*** Opening Source material ***

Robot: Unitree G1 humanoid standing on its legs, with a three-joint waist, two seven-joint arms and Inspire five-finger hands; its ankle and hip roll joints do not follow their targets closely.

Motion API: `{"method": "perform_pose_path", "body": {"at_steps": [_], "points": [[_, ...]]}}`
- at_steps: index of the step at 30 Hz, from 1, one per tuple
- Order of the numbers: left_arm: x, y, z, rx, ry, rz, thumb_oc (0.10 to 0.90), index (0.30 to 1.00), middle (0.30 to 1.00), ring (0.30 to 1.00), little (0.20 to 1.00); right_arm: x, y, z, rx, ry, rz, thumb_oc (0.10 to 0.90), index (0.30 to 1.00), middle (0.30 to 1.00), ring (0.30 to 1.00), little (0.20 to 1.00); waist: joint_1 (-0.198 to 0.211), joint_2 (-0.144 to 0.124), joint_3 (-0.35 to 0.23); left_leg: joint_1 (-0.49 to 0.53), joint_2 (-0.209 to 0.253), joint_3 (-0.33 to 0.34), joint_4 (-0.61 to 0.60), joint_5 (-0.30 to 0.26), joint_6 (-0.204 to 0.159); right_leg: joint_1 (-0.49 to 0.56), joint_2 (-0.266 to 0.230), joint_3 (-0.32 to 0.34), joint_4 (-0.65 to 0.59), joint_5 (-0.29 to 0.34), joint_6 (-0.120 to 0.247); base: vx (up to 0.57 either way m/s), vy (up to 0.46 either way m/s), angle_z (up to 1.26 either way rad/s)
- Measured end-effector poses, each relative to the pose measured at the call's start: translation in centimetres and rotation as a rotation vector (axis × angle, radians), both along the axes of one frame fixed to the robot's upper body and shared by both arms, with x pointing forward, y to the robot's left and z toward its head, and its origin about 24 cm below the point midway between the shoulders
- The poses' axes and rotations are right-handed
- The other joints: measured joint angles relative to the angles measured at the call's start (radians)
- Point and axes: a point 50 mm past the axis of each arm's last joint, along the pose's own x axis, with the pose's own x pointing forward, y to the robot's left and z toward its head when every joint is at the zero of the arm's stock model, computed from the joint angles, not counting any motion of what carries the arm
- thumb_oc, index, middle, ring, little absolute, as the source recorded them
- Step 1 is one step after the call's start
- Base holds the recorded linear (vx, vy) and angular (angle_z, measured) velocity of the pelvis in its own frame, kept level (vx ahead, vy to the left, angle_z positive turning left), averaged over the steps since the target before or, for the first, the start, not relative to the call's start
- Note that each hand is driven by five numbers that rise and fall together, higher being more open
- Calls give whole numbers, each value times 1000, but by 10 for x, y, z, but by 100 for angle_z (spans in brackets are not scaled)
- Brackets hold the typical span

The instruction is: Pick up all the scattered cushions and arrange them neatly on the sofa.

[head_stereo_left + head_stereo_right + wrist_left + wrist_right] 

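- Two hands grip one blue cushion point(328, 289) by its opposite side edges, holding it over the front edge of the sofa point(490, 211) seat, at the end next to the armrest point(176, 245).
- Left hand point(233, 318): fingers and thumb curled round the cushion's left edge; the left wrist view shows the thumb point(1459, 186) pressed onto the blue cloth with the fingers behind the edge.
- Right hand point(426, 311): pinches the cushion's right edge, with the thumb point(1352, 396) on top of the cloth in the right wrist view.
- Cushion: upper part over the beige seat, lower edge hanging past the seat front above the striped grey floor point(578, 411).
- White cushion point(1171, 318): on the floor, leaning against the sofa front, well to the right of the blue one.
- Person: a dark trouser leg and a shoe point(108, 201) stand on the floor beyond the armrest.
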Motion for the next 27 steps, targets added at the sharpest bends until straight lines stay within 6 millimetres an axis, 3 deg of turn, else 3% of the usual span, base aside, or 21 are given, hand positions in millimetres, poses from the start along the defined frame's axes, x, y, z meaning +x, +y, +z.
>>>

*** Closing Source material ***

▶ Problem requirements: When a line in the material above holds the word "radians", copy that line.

▶ Response for this exercise:
- Measured end-effector poses, each relative to the pose measured at the call's start: translation in centimetres and rotation as a rotation vector (axis × angle, radians), both along the axes of one frame fixed to the robot's upper body and shared by both arms, with x pointing forward, y to the robot's left and z toward its head, and its origin about 24 cm below the point midway between the shoulders
- The other joints: measured joint angles relative to the angles measured at the call's start (radians)

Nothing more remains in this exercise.